The white pulp comprises the lymphocyte population of the spleen.
It also contains numerous macrophages and dendritic cells.

12.3 Red Pulp

The red pulp is made up of sinusoidal capillaries called splenic sinusoids that are separated by
strands of reticular tissue referred to as splenic cords of Billroth.

13 Mucosa-associated Lymphoid Tissue (MALT)
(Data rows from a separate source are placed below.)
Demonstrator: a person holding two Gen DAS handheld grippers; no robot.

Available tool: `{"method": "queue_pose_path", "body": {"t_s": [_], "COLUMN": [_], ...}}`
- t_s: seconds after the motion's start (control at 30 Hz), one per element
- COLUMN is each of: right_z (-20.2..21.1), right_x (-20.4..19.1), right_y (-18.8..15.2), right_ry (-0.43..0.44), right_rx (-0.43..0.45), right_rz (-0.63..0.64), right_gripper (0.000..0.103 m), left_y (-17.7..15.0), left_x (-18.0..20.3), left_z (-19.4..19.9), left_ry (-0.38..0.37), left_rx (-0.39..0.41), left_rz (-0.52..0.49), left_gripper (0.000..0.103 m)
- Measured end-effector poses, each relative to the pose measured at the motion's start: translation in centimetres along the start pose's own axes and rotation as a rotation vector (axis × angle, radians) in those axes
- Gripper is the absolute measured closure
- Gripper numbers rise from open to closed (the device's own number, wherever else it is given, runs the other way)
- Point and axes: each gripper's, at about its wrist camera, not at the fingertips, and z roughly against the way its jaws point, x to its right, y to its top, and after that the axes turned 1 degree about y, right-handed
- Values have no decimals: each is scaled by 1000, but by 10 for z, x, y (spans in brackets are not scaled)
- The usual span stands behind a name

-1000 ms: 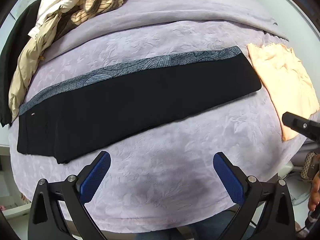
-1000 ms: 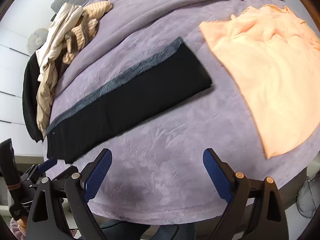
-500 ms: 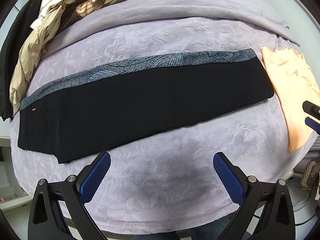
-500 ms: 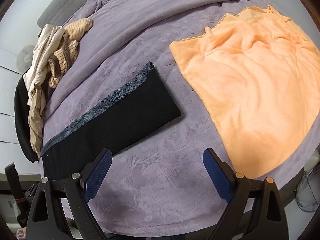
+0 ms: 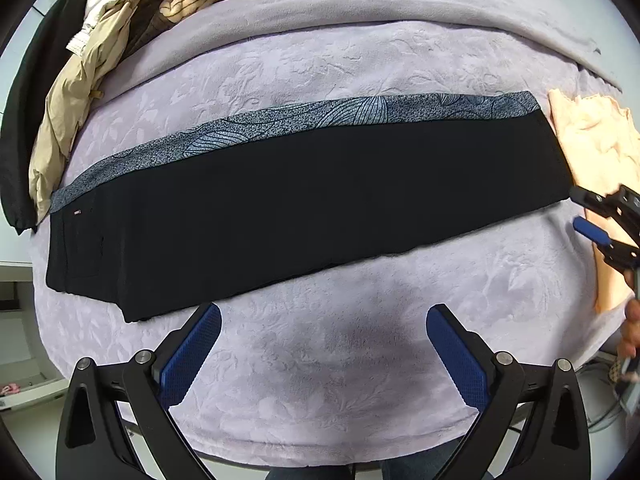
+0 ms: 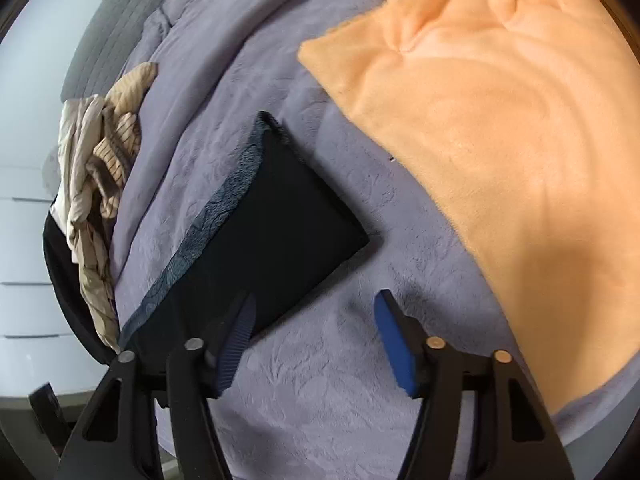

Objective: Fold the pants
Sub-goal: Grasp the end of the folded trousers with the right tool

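Observation:
Black pants [image 5: 296,208] with a grey patterned stripe lie flat and folded lengthwise across the lilac bed cover; the waist is at the left, the hems at the right. My left gripper [image 5: 324,344] is open and empty, just in front of the pants' near edge. My right gripper [image 6: 316,336] is open and empty, low over the hem end of the pants [image 6: 276,224], its left finger at the pants' near edge. It also shows at the right edge of the left wrist view [image 5: 600,220].
An orange towel [image 6: 500,120] lies right of the hems, also in the left wrist view [image 5: 592,148]. A heap of beige, striped and black clothes [image 5: 120,20] sits at the back left. The bed's front edge [image 5: 320,456] is just below my left gripper.
Both grippers have moved in closer to the pants. The right gripper has dropped toward the hem end and its jaws have narrowed somewhat. The pants have not moved.

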Motion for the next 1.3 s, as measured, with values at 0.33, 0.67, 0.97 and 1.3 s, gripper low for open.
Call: {"method": "queue_pose_path", "body": {"t_s": [0.33, 0.67, 0.97, 1.3], "right_z": [-18, -8, -32, -45], "right_x": [8, 16, 13, 15], "right_y": [15, -7, -7, 4], "right_ry": [38, 108, 145, 171], "right_rx": [0, -68, -96, -90], "right_rz": [-7, -10, -13, -16], "right_gripper": [82, 49, 49, 49], "left_y": [-1, 9, 8, 13], "left_x": [5, 27, 38, 41], "left_z": [-11, -37, -51, -71], "left_ry": [31, -15, -18, -17], "left_rx": [-22, -63, -87, -116], "left_rz": [17, 16, 11, -3], "left_gripper": [0, 0, 0, 0]}}
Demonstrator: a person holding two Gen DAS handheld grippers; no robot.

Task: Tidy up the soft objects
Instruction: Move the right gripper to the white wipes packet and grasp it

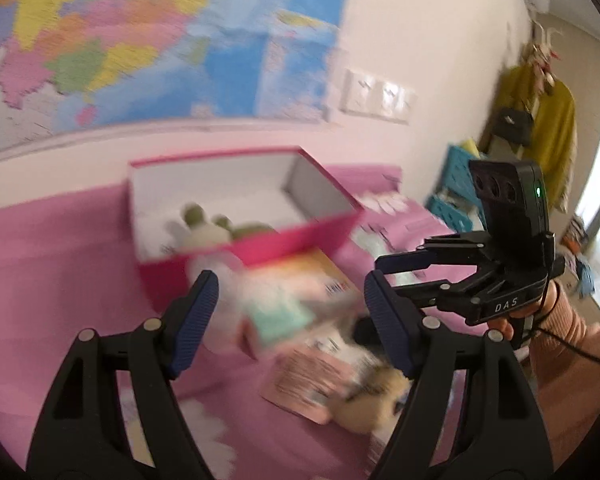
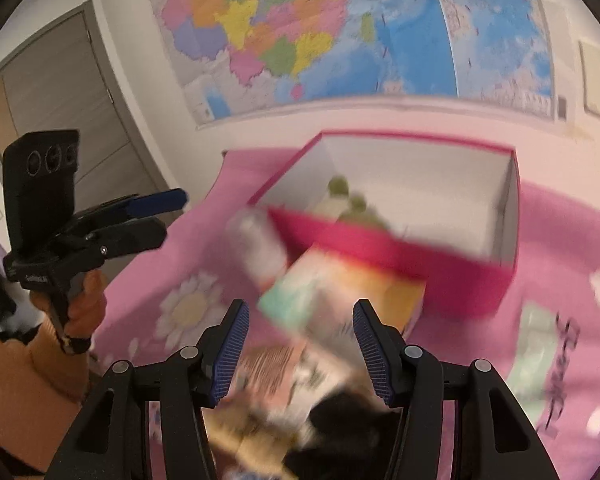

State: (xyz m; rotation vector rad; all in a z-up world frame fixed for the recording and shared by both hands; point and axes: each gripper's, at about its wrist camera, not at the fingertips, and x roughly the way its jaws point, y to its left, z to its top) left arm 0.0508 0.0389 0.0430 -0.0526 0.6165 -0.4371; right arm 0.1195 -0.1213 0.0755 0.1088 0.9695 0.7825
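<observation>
An open pink box (image 1: 260, 246) (image 2: 380, 248) with white inner walls stands on a pink flowered bedspread (image 1: 60, 248) (image 2: 188, 308). A green and cream plush toy (image 1: 204, 228) (image 2: 340, 200) lies inside it. A blurred pile lies in front of the box: a pastel pack (image 1: 280, 312) (image 2: 340, 292), a white roll (image 2: 260, 244), a pink printed card (image 1: 304, 376) and a tan plush toy (image 1: 372, 400). My left gripper (image 1: 290, 324) (image 2: 168, 216) hovers open above the pile. My right gripper (image 2: 302, 344) (image 1: 378, 272) is open beside it, with nothing pressed between its pads.
A large coloured map (image 1: 120, 40) (image 2: 300, 32) hangs on the wall behind the bed. Blue crates (image 1: 456, 188) and a yellow garment (image 1: 552, 128) stand at the right. A grey door (image 2: 60, 100) is at the left. A mint printed pack (image 2: 540, 356) lies right of the box.
</observation>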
Mucosa-associated lymphoid tissue refers to the enormous amount of lymphoid tissue that
exists in the mucosa and submucosa of the gastrointestinal, respiratory, and genitourinary
tracts.
It consists of loose or dense diffuse lymphoid tissue.
MALTS are important sites for generating the lymphocytes that are needed in mounting an
immune response.

14 Tonsils

The tonsils form a ring (Waldeyers ring) underneath the epithelium around the entrances to
the respiratory and digestive passages.
They consist of paired palatine, lingual, and tubal tonsils, and an unpaired pharyngeal tonsil.
The palatine tonsils are located in the lateral aspect, one on each side, of the oropharynx.
The superficial surface of the palatine tonsils is covered by nonkeratinized stratified squamous
epithelium.
The lingual tonsils consist of several discrete masses in the dorsum of the posterior tongue.
The pharyngeal tonsil occupies the central area of the posterior and superior walls of the
nasopharynx.
The enlarged, the pharyngeal tonsil is referred to as adenoid.
The tubal tonsils are located in the nasopharynx.